Things that just are. Gravity. Oxygen. CO2. Viruses.
But not everyone believes in these things.
The mainstreaming of post-truthism
In recent years, we’ve heard a lot about the so-called “post-truth” world from the media, most often in reference to Trump/MAGA people, Brexiteers and other strands of the far right that deny factual things, or obvious truths. Not ideal, but not really new, I didn’t think. Political lies told to people for political gains. But in the last year, something significant has happened. Post-truthism is no longer confined to the far right. And it is no longer a pejorative label liberals can throw at Trumpers or Brexiteers. Post-truthism has broken free of politics and gone mainstream. It has infected the culture. And it’s gone global.
Socially constructed realities are no longer clashing with brute facts at the political level, they are clashing with brute facts at the level of a civilisation.
Because progressives, liberals, MAGA, the right, the left, and all their leaders agree on one thing: the pandemic is over. Despite death numbers being at levels that provoked lockdowns in the past, despite a virus mutating beyond vaccines, despite a rising toll of sickness putting record numbers of people out of the workforce, despite record excess deaths and plummeting life expectancy…..silence.
People of all political flavours have united like never before to socially construct a reality in order to deny natural reality.
It is quite a sight. It is not so different from climate breakdown. The far right might deny or ignore it, but rarely more than lip-service is paid by progressives and their leaders. Rarely does the policy or the behaviour match the existential scale of the crisis.

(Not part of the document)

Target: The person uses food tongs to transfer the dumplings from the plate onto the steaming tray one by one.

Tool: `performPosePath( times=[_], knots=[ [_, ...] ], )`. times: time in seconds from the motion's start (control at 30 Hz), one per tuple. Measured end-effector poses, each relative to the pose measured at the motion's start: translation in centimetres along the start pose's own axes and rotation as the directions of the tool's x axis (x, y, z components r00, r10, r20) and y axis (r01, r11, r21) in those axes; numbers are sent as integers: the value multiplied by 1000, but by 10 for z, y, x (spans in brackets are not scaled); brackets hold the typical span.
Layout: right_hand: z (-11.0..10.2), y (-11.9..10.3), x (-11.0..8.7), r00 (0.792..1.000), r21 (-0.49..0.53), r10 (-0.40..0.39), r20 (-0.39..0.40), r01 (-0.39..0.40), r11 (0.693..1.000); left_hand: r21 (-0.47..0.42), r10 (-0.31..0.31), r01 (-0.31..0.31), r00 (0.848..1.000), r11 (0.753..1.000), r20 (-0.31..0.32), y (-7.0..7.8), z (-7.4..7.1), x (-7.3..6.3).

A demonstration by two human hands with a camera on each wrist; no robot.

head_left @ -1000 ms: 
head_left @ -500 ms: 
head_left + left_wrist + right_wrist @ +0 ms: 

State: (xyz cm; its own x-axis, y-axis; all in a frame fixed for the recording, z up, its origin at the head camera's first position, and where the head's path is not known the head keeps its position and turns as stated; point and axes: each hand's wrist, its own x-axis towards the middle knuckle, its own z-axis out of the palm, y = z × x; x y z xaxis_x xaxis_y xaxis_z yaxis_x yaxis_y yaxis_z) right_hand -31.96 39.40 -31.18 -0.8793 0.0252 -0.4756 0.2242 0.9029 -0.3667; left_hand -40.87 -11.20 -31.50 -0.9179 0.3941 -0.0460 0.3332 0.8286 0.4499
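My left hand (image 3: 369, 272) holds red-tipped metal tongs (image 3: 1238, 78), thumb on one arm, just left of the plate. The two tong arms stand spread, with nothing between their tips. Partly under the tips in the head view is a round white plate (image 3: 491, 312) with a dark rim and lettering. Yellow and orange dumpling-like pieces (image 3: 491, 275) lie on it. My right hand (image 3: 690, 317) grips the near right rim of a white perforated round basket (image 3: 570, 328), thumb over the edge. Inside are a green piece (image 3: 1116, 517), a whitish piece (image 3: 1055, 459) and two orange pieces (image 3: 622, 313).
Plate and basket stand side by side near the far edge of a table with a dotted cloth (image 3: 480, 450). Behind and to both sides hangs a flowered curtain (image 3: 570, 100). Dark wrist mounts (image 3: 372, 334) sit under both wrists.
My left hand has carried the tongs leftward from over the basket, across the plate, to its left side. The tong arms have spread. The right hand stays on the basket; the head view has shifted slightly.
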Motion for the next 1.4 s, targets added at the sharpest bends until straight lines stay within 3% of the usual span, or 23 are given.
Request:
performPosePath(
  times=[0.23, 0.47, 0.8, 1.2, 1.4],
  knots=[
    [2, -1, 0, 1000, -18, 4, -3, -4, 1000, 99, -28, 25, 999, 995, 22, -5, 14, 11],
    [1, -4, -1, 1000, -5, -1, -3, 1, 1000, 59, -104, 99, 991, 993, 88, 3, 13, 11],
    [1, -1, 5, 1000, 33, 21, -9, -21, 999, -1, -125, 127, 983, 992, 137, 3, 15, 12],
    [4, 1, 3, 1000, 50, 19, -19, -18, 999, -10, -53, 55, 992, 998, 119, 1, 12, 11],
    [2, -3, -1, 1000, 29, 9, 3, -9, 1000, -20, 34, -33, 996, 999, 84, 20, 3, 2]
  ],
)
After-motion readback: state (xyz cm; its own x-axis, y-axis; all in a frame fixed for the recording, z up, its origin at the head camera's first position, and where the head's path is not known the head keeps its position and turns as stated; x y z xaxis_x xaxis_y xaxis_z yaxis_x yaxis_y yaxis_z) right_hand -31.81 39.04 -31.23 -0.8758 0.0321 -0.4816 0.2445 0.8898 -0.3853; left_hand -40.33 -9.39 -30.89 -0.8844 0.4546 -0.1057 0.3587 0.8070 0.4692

So what’s going on? Socially constructing reality, says sociologist Dennis Hiebert, requires the formulation of a cognitive and moral basis that will explain and justify behaviours necessary to maintain the reality. Hiebert says the most powerful form of legitimation is religion. God is the higher calling that justifies the behaviours necessary to construct the reality. But this doesn’t really apply to secular societies. We need another explanation. We need a new God to justify our behaviours.
And to me that God looks like individuality, which we might also label freedom.
Freedoom
At the start of the pandemic, governments worked to socially construct a reality in line with natural reality, and the media reported it as such. It made sense. Two realities – the social and the natural - in alignment. (This has never been the case for the climate crisis, by the way). But this fell apart quickly. Business interests, politicians and much of the media engineered a ‘freedom’ narrative to get everything back to normal as fast as possible for the sake of profits, regardless of the human cost. I’ve written about this before (btw you see them using the same ‘freedom’ narratives to argue against climate measures).
And then something strange happened. A far right narrative of freedom that had been sneered at as dangerous and against public health, became, six months later, the majority, mainstream position.
The UK called the day it ended all covid protections “freedom day” for fucks sake. There were no protests in support of public health measures.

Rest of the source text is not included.